But 1: Texas.
Winter weather is affecting the reporting of new COVID-19 cases and fatalities across many jurisdictions. New case counts will be artificially low until reporting resumes.
Source: Texas COVID-19 dashboard.
After looking at the Texas COVID-19 dashboard, I’d say that the statement above is accurate. Over the past three days, the seven-day moving average of new cases has fallen by more than 40% in Texas, Arkansas, and Louisiana.
Including those states, the decline so far is 71%. Excluding them, the decline is 70%.
I suspect that, as with Thanksgiving and Christmas (Post #929), some portion of the recent reduction in Texas cases will be permanent. Ultimately, the final rate of decline for this period will likely end up between 70% and 71%.
In the national/regional graphs above I’ve highlighted the South Central region in gray. That region contributes slightly to the sharpness of the decline. But only slightly.

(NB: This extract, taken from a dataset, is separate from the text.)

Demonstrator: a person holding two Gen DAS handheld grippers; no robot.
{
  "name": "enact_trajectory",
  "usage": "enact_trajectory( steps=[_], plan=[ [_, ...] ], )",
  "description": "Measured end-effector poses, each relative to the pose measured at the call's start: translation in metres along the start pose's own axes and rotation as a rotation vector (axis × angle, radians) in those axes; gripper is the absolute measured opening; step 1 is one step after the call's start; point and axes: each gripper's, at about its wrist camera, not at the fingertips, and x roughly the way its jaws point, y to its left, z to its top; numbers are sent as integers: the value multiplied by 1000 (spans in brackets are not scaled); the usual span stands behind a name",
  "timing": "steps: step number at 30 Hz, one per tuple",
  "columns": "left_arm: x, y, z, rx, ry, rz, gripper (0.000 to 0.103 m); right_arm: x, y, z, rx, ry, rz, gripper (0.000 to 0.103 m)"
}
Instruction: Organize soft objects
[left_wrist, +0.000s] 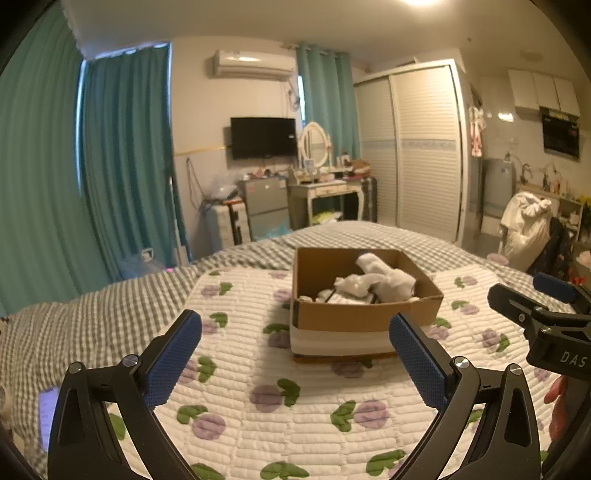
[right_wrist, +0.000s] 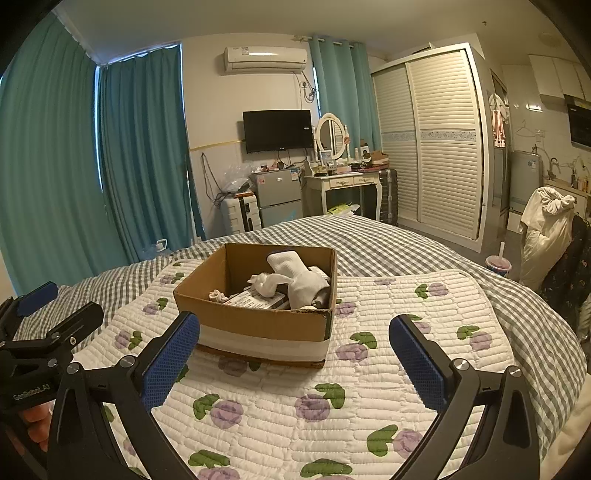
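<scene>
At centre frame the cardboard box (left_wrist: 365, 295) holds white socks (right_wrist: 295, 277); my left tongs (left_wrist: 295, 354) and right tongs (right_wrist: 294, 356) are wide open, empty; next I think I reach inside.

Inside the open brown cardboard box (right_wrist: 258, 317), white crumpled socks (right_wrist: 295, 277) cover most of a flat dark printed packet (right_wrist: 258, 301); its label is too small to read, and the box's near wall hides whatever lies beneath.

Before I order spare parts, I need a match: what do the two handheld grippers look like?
Both the left gripper and right gripper have black angular frames with silver screw heads and blue textured pads. The right one's body carries white lettering, only partly visible. No cables or sleeves show.
</scene>
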Motion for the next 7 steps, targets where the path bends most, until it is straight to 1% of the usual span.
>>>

But 2: Declines have ceased in three bellwether states. Yesterday, I pointed to North Dakota’s increasing new case rate as something to keep an eye on. Today I note that declines in new-case rates have now ceased in three states that were on the leading edge of the third wave: ND, SD, WY.
If I date the minima for those states to somewhere between 2/10/2021 and 2/15/2021. That means that new infections stopped falling in those states somewhere around the end of January. (Figuring roughly 16 days’ average lag between infection and reporting, due to the lags between infection and symptom onset, and then seeking care, getting tested, having test results reported, and then using a seven-day moving average to smooth the data.)
I’m not going to make too much of that until I see a few more of those early-decline states do the same thing.
That said, what makes these three states interesting is that were among the first states to show a sharp rise in cases for the U.S. third wave of coronavirus. And they were among the first to show a sharp decline in new cases. So I’m wondering if they’re among the first to show the end of the downward leg of the U.S. third wave.
Two asides: Herd immunity, and Super-Bowl explosion of cases. Still waiting for either of these to show up.
There’s still no sign that the decline is due to anything other than seasonality. I saw Wall Street Journal opinion piece yesterday claiming that the decline was kind-a, sort-a, maybe due to herd immunity. The writer clearly had not bothered to do even the most basic look at the numbers to test out that hypothesis.
Finally, it almost goes without saying that there’s still no evidence yet of a post-Super-Bowl explosion in new cases. It’s still a little early for that (13 days after Super Bowl Sunday). But I’m betting that you won’t see any mention of it in the newspapers unless there was some super-spreader event somewhere. So I’m keeping up the watch.